**Exercise description**
Wherever the string "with" appears in a line of the listing below, report that line.

**Dataset content**
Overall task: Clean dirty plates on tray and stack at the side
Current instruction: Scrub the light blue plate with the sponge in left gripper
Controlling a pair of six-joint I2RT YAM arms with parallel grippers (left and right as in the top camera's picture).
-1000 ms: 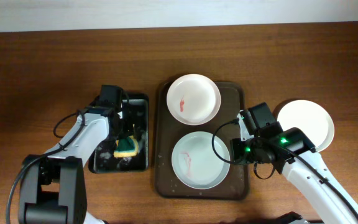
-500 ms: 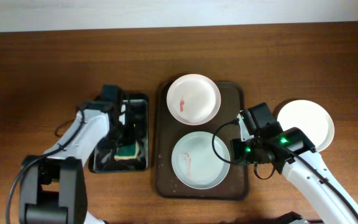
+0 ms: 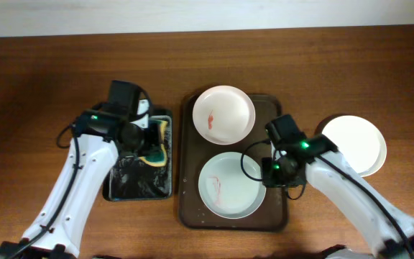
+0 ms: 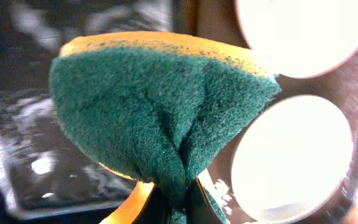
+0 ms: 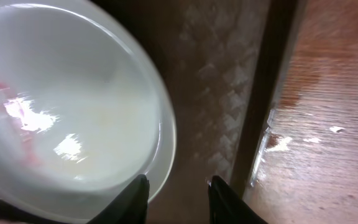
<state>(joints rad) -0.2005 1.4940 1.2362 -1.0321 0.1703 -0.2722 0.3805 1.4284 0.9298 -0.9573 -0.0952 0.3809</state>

**Answer section**
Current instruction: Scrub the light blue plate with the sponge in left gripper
Controlling a pair of six-joint I2RT YAM arms with parallel grippers (left and right as in the top camera's picture).

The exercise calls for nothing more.